Zahra Safaei suffers heart stroke after being harassed and mistreated by Qarchak Prison officials. She was taken to the prison’s dispensary but quickly returned to the ward after a brief examination.

Massoumeh Senobari

Massoumeh Senobari has contracted the Coronavirus in the women’s ward of the Central Prison of Tabriz. Prison authorities do not isolate or quarantine the inmates who contract the virus. So, other detainees in proximity of the infected inmates risk getting infected. An informed source said Massoumeh Senobari has bad coughs. She suffers from high fever, sore throat, dry mouth, pain in the lungs and all over her body.

Fatemeh Mosanna

Fatemeh Mosanna has been denied adequate medical treatment in Tehran’s Evin Prison. She was transferred to Tehran’s Taleghani Hospital on October 27, 2020, after she suffered severe internal bleeding. But was returned to Evin Prison without receiving medical treatment. The physician in Taleghani Hospital has said Ms. Mosanna needed to be hospitalized to undergo treatment under his supervision. And if the treatment did not prove to be effective, she needed to undergo surgery, the physician emphasized.

Ebrahim Khalil Sediqi Hamedani

Political prisoner has been denied medical care. Prison authorities have blocked his access to the prison’s infirmary to receive Insulin injection, putting his life at risk.

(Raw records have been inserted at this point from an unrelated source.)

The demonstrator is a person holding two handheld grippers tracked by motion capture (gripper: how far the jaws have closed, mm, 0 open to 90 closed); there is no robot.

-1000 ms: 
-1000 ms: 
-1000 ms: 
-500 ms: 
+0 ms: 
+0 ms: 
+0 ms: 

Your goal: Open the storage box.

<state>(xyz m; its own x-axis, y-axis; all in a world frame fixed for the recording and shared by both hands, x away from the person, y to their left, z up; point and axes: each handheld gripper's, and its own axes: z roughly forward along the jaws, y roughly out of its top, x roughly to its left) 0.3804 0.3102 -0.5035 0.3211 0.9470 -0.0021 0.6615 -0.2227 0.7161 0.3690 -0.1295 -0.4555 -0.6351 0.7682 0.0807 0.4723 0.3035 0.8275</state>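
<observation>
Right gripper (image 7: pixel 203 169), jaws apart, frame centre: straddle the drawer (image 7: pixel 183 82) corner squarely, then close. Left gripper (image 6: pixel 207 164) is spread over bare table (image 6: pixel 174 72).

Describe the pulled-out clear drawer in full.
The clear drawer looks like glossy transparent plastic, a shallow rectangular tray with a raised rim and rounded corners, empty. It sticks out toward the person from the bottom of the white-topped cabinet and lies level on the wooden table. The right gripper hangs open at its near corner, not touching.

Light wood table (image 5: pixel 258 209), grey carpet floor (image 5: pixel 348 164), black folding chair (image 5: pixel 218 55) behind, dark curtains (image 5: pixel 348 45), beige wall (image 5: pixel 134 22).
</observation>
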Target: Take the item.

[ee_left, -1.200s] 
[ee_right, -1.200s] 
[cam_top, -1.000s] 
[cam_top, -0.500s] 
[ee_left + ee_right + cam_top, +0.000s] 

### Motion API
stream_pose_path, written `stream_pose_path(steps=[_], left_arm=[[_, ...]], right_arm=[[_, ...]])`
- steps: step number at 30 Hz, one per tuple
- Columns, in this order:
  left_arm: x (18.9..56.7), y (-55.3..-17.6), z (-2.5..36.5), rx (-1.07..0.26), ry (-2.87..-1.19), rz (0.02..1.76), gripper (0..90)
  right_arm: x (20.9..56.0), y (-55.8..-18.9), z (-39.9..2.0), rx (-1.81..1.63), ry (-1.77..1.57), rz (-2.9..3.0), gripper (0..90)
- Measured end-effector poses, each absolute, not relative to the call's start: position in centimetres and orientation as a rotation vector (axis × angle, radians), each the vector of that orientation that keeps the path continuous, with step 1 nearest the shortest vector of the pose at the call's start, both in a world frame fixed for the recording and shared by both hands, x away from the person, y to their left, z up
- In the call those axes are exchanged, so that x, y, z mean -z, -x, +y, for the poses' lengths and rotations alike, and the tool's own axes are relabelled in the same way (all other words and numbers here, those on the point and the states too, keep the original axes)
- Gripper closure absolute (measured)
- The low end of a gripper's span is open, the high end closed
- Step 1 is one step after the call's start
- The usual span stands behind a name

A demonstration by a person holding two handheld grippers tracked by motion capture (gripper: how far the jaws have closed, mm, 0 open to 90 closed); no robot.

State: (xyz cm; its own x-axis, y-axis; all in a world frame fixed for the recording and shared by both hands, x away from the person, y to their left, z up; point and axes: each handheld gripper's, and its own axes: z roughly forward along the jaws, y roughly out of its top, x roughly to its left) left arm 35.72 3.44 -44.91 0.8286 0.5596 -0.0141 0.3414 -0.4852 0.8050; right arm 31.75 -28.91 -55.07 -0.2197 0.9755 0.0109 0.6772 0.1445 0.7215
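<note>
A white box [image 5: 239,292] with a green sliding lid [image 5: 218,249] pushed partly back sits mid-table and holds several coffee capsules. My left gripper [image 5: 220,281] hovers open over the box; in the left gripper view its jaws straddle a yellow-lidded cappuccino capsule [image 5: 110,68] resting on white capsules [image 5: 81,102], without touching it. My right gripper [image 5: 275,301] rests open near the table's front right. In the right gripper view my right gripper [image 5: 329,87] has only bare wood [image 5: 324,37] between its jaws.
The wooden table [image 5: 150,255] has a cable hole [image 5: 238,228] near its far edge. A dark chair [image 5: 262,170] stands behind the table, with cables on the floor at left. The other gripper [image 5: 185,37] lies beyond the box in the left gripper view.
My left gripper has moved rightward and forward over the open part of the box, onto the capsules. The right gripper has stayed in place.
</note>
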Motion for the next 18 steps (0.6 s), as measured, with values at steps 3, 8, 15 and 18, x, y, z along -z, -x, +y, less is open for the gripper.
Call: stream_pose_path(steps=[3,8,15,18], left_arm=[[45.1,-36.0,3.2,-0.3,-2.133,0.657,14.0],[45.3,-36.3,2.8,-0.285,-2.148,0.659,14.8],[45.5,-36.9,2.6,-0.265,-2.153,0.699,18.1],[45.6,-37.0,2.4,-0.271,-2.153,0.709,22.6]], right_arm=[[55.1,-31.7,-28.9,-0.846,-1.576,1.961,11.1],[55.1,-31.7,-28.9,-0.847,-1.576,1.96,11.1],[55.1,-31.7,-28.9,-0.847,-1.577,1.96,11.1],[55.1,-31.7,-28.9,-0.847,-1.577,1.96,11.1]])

Persecution of religious minorities

Five Bahai women in Mashhad, northeastern Iran, were sentenced to a total of five years of prison by the Revolutionary Court.

On October 19 the 3rd Branch of the Mashhad Revolutionary Court sentenced Nika Pakzadan, Faraneh Daneshgari, Sanaz Eshaghi, Nekisa Hajipour, and Naghmeh Zabihian to one year of prison each for “spreading propaganda against the state by being Bahai”.

The Bahai women were first detained in Mashhad on November 15, 2015 by security forces. On the same day, 11 other Bahai citizens were detained in Tehran and Isfahan, central Iran.